---------- Supplied material ----------

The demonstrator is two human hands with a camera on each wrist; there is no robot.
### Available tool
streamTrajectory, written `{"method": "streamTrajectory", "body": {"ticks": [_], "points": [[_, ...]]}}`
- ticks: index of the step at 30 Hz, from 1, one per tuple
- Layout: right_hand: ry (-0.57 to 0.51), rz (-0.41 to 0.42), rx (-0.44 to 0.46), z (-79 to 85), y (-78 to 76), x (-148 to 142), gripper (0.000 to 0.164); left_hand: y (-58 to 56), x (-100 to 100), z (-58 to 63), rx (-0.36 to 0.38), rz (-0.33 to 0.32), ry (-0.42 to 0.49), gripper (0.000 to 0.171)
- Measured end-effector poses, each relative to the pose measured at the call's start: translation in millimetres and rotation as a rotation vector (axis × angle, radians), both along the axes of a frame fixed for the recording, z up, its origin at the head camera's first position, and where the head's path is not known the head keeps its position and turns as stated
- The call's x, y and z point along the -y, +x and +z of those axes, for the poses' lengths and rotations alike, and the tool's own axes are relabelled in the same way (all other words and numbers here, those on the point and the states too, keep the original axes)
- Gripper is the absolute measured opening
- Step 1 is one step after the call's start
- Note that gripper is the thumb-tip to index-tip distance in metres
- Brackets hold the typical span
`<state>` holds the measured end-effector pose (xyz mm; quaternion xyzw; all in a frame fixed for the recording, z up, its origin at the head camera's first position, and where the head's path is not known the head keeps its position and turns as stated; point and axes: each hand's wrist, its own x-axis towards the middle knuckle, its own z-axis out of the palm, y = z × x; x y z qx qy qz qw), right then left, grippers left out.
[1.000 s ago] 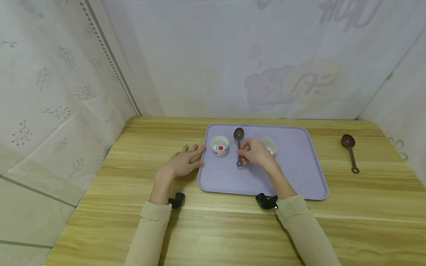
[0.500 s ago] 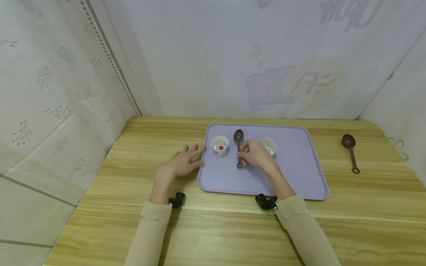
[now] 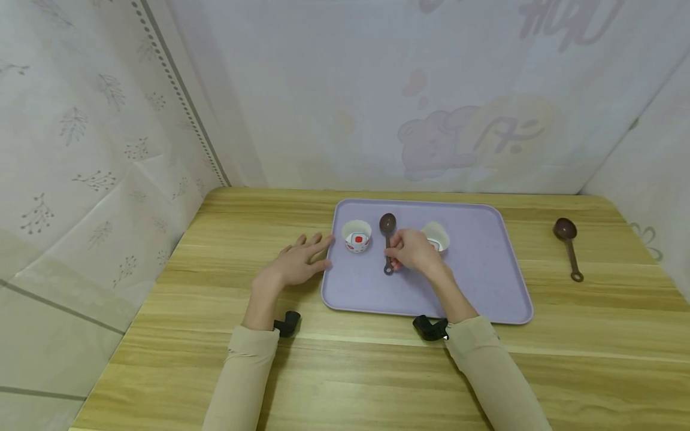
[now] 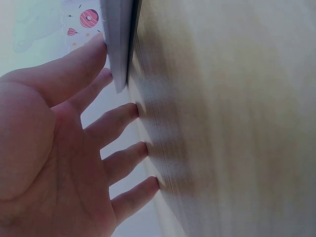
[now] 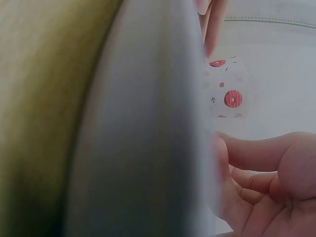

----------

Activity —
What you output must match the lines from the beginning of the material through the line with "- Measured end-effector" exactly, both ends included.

Response below —
The demonstrator is two human hands with a camera on each wrist; there is no robot.
### Available tool
streamTrajectory, written `{"method": "streamTrajectory", "body": {"ticks": [_], "points": [[_, ...]]}}`
- ticks: index of the step at 30 Hz, from 1, one per tuple
- Layout: right_hand: ry (-0.57 to 0.51), rz (-0.41 to 0.42), rx (-0.44 to 0.46), z (-79 to 85), y (-78 to 76), x (-148 to 142), gripper (0.000 to 0.164); left_hand: y (-58 to 56), x (-100 to 100), z (-58 to 63), rx (-0.36 to 0.38), rz (-0.33 to 0.32), ry (-0.42 to 0.49), gripper (0.000 to 0.171)
- Measured end-effector poses, each relative to the pose measured at the call's start: translation in millimetres and rotation as a rotation vector (axis × angle, radians), both along the axes of a frame fixed for the recording, z up, its origin at the head camera's first position, and where the head's path is not known the head keeps its position and turns as stated

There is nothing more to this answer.